In the circumstances, the information in question, while related in part to the applicant’s mother, more broadly concerns information outside the definitions in paragraph l. Section 25(3) precludes me from providing more detail on why I have determined this to be the case, but for the avoidance of doubt, such information in respect of the relevant staff member would not, in my view, be captured by the exclusion to the definition of personal information. The information in question concerns personal information provided by one staff member in the course of the relevant peer review, and in my view all of the information withheld on pages 34 – 35, outside of the identifiers related to the applicant’s mother, constitutes the personal information of that staff member, as I am satisfied the release of any part of it would identify the individual in question.

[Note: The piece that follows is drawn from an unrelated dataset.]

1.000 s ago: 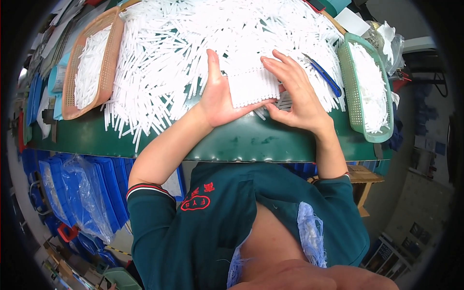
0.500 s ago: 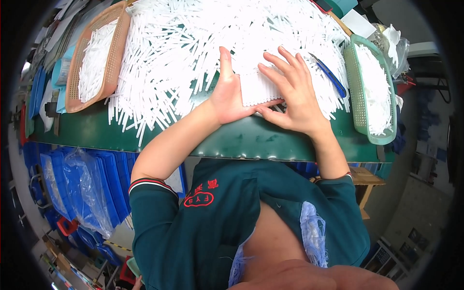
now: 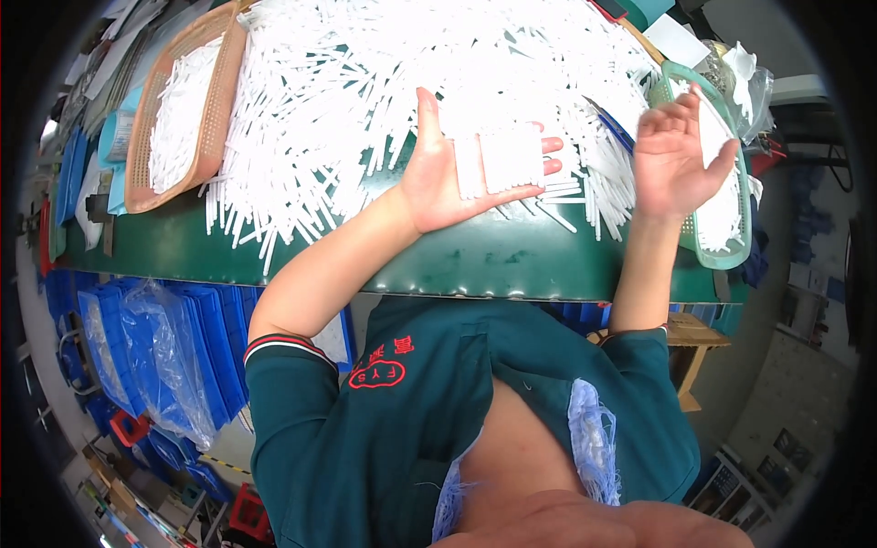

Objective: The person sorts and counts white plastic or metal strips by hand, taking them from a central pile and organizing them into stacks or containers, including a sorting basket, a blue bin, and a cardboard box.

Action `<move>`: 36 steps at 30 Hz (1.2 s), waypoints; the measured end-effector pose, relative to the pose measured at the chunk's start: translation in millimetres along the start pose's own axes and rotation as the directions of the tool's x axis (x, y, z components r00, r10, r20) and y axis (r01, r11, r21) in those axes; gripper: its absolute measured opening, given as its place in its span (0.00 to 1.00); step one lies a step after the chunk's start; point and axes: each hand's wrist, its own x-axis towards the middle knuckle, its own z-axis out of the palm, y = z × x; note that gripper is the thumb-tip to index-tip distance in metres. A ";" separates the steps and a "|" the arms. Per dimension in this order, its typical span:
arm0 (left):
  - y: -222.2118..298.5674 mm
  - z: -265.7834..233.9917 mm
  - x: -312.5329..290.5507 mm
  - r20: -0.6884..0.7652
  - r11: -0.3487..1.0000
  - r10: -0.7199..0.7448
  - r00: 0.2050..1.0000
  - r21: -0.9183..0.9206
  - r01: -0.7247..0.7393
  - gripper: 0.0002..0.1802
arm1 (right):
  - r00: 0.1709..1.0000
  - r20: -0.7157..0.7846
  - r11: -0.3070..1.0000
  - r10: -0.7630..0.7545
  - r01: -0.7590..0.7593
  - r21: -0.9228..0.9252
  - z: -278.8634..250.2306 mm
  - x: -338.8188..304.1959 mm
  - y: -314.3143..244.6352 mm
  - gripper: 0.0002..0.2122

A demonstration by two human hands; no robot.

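My left hand (image 3: 438, 187) is palm up and stretched nearly flat, its thumb raised. Across its palm and fingers lies a row of short white sticks (image 3: 513, 160), side by side, with a small gap near the thumb side. Fingertips show past the row's right end. My right hand (image 3: 676, 164) is raised beside the green basket (image 3: 674, 205) on the right, palm showing. Its thumb stands apart and its fingers are loosely bent, slightly blurred; I see nothing in its palm. A wide heap of loose white sticks (image 3: 320, 110) spreads behind and around my left hand.
A tan basket (image 3: 219, 119) of white sticks stands at the left of the green table (image 3: 438, 265). Partly behind my right hand lies a blue cutter (image 3: 614, 128). White pieces fill the green basket. Blue bins (image 3: 196, 338) stand below the table at left.
My right hand has left the row of sticks on my left hand and moved right, turning palm up by the green basket. My left hand stays nearly in place.
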 end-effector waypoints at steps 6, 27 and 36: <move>1.9 2.8 0.1 -0.014 1.000 -0.003 1.000 0.027 0.004 0.65 | 0.976 -0.213 0.951 0.051 0.017 0.309 -10.6 5.1 -27.8 0.37; 7.6 3.8 0.9 -0.090 0.907 0.351 0.932 0.282 -0.314 0.37 | 0.914 -0.218 0.361 0.342 -0.342 -0.868 33.1 -43.3 56.0 0.07; 2.3 1.7 0.2 -0.206 0.888 0.406 0.890 0.317 -0.332 0.27 | 0.652 -0.413 0.299 0.635 -0.701 -0.648 28.9 -44.5 79.7 0.11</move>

I am satisfied that the information provided is information which goes beyond the ordinary course of the staff members functions.
I find, therefore, that the disclosure of the information sought would involve the disclosure of third party personal information and that section 37(1) would apply to such records. Accordingly, I am satisfied that section 37(1) applies to the redacted information across the records.
Section 37(2)
Subsection (2) of section 37 provides for a number of other circumstances where subsection (1) does not apply. Subsection 2(b) provides that the section does not apply if any individual to whom the information relates consents, in writing or such other form as may be determined, to its disclosure to the requester. In such cases, the FOI body must ensure, before granting the request, that the consent of the individual is established to its satisfaction.
As set out above, the HSE has granted access to the majority of the information in the records which is related to the applicant’s mother including her sensitive medical information, engagement with medical professionals, and her children’s representations on her behalf. It has withheld further access to her name and identifying references to “she ” and “her ” from the records.
The HSE submissions
The HSE has maintained that it is not satisfied with the authorization which was provided from the applicant’s mother, to whom the records relate. The HSE has argued that following receipt of the applicant’s request dated 22 December 2023, the decision maker had a number of interactions with the applicant seeking his mother’s consent for the processing of the request. It noted that a digital copy of his mother’s consent was then provided. It noted that the consent did not reference the FOI Act and was dated 10 November 2022, and was signed by the applicant on the 11 September 2022. The HSE noted that at the time the decision maker accepted this consent. The HSE accepts consent was not validated at the time of this request and yet progressed in processing the request, releasing significant information/records to the applicant yet removing the applicant’s mother’s identifiers. The HSE argues that it has made efforts to validate the consent in order to resolve this matter, yet despite reaching out to both the applicant and his mother in this regard it has been unable to progress the matter of consent and have received no contact from the applicant’s mother in a significant period.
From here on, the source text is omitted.